On 04/08/2020 21.23, Kees Cook wrote:
> On Tue, Aug 04, 2020 at 08:11:45AM +0200, Rasmus Villemoes wrote:

>> What we might do, to deal with the "caller fails to check the result",
>> is to add a
>>
>> static inline bool __must_check must_check_overflow(bool b) { return
>> unlikely(b); }
>>
>> and wrap all the final "did it overflow" results in that one - perhaps
>> also for the __builtin_* cases, I don't know if those are automatically
>> equipped with that attribute. [I also don't know if gcc propagates
>> likely/unlikely out to the caller, but it shouldn't hurt to have it
>> there and might improve code gen if it does.]
> 
> (What is the formal name for the ({ ...; return_value; }) C construct?)

https://gcc.gnu.org/onlinedocs/gcc/Statement-Exprs.html

> Will that work as a macro return value? If so, that's extremely useful.
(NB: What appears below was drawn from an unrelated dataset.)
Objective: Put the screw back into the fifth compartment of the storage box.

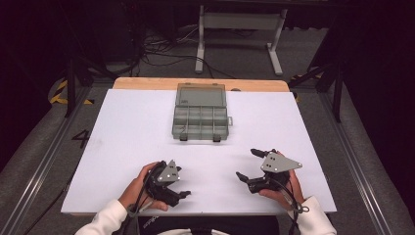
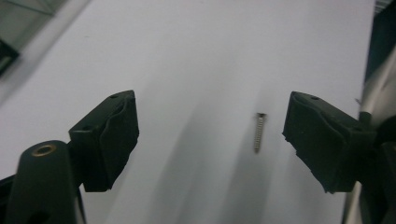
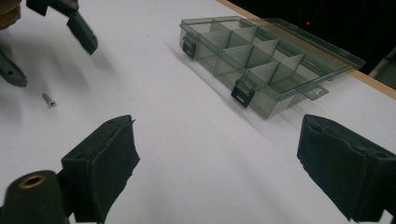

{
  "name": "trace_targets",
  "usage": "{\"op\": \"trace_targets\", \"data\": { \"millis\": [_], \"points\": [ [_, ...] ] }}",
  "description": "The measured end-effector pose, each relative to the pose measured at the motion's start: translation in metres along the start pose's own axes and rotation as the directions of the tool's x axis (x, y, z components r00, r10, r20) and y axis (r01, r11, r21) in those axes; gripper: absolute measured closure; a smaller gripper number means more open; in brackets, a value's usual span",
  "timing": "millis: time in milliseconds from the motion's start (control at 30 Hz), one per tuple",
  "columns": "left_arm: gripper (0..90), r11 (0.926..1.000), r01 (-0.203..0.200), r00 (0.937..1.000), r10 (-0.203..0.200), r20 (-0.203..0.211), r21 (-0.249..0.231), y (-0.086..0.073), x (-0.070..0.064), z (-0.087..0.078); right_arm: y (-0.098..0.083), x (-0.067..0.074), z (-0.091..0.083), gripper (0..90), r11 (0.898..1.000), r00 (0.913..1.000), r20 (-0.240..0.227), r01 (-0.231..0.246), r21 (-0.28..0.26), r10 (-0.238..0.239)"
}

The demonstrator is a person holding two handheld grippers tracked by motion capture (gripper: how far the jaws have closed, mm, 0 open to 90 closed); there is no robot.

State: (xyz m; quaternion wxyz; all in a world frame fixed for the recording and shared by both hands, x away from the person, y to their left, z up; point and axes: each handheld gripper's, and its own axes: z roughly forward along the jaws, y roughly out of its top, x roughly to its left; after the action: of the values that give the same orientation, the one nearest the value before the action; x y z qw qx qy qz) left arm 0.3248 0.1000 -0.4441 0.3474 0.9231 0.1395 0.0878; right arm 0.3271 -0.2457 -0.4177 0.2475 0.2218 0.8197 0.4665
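On the white tabletop (image 1: 127, 147), the left hand-held gripper (image 2: 210, 135) hovers low at the near left with its jaws spread wide and gripping nothing. A small screw (image 2: 259, 132) lies flat on the tabletop between those jaws, nearer the right one and touching neither. The right hand-held gripper (image 3: 217, 172) sits at the near right, its jaws likewise released and empty. A clear compartment box (image 1: 201, 117) with its lid open rests at the far middle, well apart from both.
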Motion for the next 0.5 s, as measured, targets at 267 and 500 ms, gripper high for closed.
{"op": "trace_targets", "data": {
  "millis": [267,500],
  "points": [
    [52.7,0.9991,-0.007,0.9977,0.005,0.068,0.041,-0.0026,-0.0014,0.0073,-0.0002,0.0003,0.0009,13.2,1.000,1.0000,0.000,0.004,0.008,-0.004],
    [70.9,0.9989,-0.010,0.9950,0.005,0.100,0.046,-0.0018,-0.0008,0.0106,-0.0005,0.0013,0.0028,13.6,1.000,1.0000,-0.003,0.004,0.019,-0.004]
  ]
}}
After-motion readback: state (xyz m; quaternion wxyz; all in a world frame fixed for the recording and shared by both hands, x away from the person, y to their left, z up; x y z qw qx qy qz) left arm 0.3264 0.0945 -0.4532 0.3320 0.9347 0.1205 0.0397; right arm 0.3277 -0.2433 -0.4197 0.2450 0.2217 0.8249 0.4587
Yes and no. Just wrapping the last expression in the statement
expression with my must_check_overflow(), as in

@@ -67,17 +72,18 @@
        typeof(d) __d = (d);                    \
        (void) (&__a == &__b);                  \
        (void) (&__a == __d);                   \
-       __builtin_sub_overflow(__a, __b, __d);  \
+       must_check_overflow(__builtin_sub_overflow(__a, __b, __d));     \
 })

does not appear to work. For some reason, this can't be (ab)used to
overrule the __must_check this simply:

  - kstrtoint(a, b, c);
  + ({ kstrtoint(a, b, c); });

still gives a warning for kstrtoint(). But failing to use the result of
check_sub_overflow() as patched above does not give a warning.
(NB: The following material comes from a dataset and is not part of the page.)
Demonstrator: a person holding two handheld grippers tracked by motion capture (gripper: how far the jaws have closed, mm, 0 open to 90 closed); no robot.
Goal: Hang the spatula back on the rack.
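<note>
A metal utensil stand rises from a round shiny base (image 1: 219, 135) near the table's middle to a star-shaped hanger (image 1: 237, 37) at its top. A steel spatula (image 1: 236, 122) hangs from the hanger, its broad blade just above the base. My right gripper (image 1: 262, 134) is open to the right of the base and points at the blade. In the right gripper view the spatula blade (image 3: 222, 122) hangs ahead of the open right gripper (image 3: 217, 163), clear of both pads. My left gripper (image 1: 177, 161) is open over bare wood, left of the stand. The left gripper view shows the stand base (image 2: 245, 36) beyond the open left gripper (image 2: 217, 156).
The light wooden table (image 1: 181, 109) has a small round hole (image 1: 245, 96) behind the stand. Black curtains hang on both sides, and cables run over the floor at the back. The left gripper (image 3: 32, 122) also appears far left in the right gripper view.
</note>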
I'm guessing gcc has some internal very early simplification that
replaces single-expression statement-exprs with just that expression,
and the warn-unused-result triggers later. But as soon as the
statement-expr becomes a little non-trivial (e.g. above), my guess is
that the whole thing gets assigned to some internal "variable"
representing the result, and that assignment then counts as a use of the
return value from must_check_overflow() - cc'ing Segher, as he usually
knows these details.

Anyway, we don't need to apply it to the last expression inside ({}), we
can just pass the whole ({}) to must_check_overflow() as in

-#define check_sub_overflow(a, b, d) ({         \
+#define check_sub_overflow(a, b, d) must_check_overflow(({             \
        typeof(a) __a = (a);                    \
        typeof(b) __b = (b);                    \
        typeof(d) __d = (d);                    \
        (void) (&__a == &__b);                  \
        (void) (&__a == __d);                   \
        __builtin_sub_overflow(__a, __b, __d);  \
-})
+}))

and that's even more natural for the fallback cases which would be

 #define check_sub_overflow(a, b, d)                                    \
+       must_check_overflow(                                            \
        __builtin_choose_expr(is_signed_type(typeof(a)),                \
                        __signed_sub_overflow(a, b, d),                 \
-                       __unsigned_sub_overflow(a, b, d))
+                       __unsigned_sub_overflow(a, b, d)))

(in all cases with some whitespace reflowing).